DIRECTIONS FOR THIS TASK: All lines with the word "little" in the material below are required.

COLLECTED MATERIAL:

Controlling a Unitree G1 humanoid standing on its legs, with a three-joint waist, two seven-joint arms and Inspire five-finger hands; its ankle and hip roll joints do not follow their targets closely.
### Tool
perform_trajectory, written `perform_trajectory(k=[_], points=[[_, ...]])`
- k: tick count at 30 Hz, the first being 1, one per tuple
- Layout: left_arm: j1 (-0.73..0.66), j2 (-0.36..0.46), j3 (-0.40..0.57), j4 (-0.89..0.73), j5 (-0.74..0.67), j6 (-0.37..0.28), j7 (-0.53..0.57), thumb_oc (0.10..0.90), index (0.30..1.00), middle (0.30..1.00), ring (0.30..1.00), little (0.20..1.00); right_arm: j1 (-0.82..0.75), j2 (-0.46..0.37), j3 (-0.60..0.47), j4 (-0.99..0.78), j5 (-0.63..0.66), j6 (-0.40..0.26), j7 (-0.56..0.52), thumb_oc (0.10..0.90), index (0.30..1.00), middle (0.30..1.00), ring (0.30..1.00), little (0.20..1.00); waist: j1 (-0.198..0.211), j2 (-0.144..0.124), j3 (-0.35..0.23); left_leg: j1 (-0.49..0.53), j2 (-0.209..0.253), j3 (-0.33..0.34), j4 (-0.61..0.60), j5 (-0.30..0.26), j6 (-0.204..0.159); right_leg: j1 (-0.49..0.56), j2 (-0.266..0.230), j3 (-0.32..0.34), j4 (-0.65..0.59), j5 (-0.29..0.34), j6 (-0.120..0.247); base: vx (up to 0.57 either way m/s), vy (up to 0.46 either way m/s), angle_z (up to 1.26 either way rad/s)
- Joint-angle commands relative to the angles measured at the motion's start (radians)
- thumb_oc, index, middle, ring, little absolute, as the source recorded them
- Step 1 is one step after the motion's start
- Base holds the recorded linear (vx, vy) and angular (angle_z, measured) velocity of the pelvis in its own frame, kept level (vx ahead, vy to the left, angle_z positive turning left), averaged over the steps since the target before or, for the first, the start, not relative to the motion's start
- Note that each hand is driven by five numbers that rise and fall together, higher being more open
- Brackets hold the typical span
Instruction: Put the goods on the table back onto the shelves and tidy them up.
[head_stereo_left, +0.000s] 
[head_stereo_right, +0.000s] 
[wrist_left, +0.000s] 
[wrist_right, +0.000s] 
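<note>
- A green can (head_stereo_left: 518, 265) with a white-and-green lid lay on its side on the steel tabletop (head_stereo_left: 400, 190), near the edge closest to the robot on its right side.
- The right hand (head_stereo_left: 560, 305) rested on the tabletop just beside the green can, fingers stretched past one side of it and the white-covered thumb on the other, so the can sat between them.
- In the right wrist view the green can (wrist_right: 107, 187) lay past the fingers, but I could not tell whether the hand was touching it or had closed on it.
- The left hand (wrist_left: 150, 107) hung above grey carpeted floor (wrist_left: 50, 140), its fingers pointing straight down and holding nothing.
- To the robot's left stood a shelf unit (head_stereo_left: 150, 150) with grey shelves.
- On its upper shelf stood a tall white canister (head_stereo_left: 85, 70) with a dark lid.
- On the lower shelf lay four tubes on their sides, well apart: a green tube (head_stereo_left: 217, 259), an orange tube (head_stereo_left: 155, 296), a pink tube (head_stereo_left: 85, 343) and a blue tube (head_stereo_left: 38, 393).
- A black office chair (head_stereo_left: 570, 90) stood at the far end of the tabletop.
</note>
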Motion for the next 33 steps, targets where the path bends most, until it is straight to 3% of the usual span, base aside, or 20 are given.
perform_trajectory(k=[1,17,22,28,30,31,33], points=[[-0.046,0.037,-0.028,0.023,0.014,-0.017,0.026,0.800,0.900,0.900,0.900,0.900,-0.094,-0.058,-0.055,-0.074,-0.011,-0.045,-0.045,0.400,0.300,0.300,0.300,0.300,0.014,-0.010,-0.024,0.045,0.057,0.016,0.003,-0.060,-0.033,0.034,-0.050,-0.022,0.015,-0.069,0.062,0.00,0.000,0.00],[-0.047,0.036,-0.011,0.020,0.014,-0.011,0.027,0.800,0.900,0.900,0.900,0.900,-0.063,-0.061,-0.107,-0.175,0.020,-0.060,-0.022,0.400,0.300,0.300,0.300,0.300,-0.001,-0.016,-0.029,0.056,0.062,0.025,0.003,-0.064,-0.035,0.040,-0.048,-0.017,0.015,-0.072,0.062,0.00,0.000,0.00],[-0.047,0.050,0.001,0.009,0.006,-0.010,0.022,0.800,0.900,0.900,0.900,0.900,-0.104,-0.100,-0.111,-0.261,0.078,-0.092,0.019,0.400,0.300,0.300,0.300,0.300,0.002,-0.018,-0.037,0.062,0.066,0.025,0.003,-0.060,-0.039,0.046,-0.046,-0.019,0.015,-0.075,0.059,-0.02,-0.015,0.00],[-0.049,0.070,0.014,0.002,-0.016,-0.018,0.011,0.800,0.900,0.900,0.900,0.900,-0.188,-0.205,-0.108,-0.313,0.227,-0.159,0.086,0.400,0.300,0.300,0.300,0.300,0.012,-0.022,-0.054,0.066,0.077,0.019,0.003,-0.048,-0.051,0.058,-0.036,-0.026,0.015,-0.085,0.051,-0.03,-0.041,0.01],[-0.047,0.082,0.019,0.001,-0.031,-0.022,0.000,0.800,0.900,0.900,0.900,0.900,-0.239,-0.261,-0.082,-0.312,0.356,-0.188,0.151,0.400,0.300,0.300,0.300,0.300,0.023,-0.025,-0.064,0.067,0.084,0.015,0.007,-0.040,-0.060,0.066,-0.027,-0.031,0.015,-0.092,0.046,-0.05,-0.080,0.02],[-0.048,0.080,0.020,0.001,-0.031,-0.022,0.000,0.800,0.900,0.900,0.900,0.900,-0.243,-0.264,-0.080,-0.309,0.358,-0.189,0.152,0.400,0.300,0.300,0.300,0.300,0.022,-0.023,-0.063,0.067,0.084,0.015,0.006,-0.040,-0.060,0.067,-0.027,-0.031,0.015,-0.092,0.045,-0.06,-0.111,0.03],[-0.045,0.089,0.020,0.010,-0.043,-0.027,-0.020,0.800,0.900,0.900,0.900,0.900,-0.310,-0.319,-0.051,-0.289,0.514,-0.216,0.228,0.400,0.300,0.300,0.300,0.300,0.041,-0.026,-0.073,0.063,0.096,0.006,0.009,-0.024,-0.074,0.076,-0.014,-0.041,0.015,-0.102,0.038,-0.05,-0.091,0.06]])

REPLY TO THE TASK:
- Layout: left_arm: j1 (-0.73..0.66), j2 (-0.36..0.46), j3 (-0.40..0.57), j4 (-0.89..0.73), j5 (-0.74..0.67), j6 (-0.37..0.28), j7 (-0.53..0.57), thumb_oc (0.10..0.90), index (0.30..1.00), middle (0.30..1.00), ring (0.30..1.00), little (0.20..1.00); right_arm: j1 (-0.82..0.75), j2 (-0.46..0.37), j3 (-0.60..0.47), j4 (-0.99..0.78), j5 (-0.63..0.66), j6 (-0.40..0.26), j7 (-0.56..0.52), thumb_oc (0.10..0.90), index (0.30..1.00), middle (0.30..1.00), ring (0.30..1.00), little (0.20..1.00); waist: j1 (-0.198..0.211), j2 (-0.144..0.124), j3 (-0.35..0.23); left_leg: j1 (-0.49..0.53), j2 (-0.209..0.253), j3 (-0.33..0.34), j4 (-0.61..0.60), j5 (-0.30..0.26), j6 (-0.204..0.159); right_leg: j1 (-0.49..0.56), j2 (-0.266..0.230), j3 (-0.32..0.34), j4 (-0.65..0.59), j5 (-0.29..0.34), j6 (-0.120..0.247); base: vx (up to 0.57 either way m/s), vy (up to 0.46 either way m/s), angle_z (up to 1.26 either way rad/s)
- thumb_oc, index, middle, ring, little absolute, as the source recorded them

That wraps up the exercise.